And now came a scene! ‘Well done, well done, little boy! Brave boy!’ I cried, trying to catch and caress him; but he would not be caught. Never before or since have I seen anything like so passionate a revulsion from the depths of despair to exultant, triumphant, uncontrollable joy. He flashed and darted hither and thither as if fairly demented, screaming and shouting, swirling round and round in giddy loops and circles like a leaf in a whirlwind, lying down, and rolling over and over, sidewise and heels over head, and pouring forth a tumultuous flood of hysterical cries and sobs and gasping mutterings.
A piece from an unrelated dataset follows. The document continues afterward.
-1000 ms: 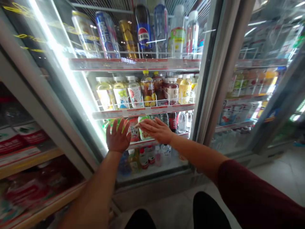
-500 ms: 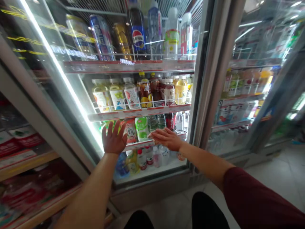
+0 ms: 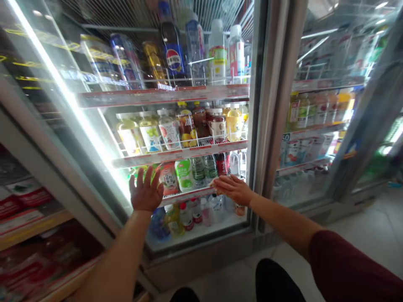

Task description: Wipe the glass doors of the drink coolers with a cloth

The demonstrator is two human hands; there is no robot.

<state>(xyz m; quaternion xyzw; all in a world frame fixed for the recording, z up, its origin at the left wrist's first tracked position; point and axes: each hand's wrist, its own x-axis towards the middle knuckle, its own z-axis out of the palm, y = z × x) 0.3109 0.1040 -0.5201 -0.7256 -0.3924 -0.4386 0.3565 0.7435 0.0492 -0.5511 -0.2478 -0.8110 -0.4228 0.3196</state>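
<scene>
My left hand has its fingers spread, palm toward the glass door of a lit drinks fridge, and seems to rest on the glass. It holds nothing. My right hand lies nearly flat at the same door, fingers together, over what looks like a small white cloth; only a whitish edge shows at the fingertips. Behind the glass, near my hands, stand a red-labelled drink bottle, a green-labelled bottle and a dark cola bottle.
Higher fridge shelves hold tea bottles, a Pepsi bottle and tall cans. A metal door frame runs along the right, with another drinks fridge beyond it. Packaged goods fill a shelf at the left.
My right hand has slid to the right across the glass, from before the clear bottles toward the cola bottle. My left hand stays spread in about the same place. The view has shifted slightly.
</scene>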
When I ran up to him to shake him, fearing he might die of joy, he flashed off two or three hundred yards, his feet in a mist of motion; then, turning suddenly, came back in a wild rush and launched himself at my face, almost knocking me down, all the while screeching and screaming and shouting as if saying, ‘Saved! saved! saved!’ Then away again, dropping suddenly at times with his feet in the air, trembling and fairly sobbing. Such passionate emotion was enough to kill him. Moses’ stately song of triumph after escaping the Egyptians and the Red Sea was nothing to it. Who could have guessed the capacity of the dull, enduring little fellow for all that most stirs this mortal frame? Nobody could have helped crying with him!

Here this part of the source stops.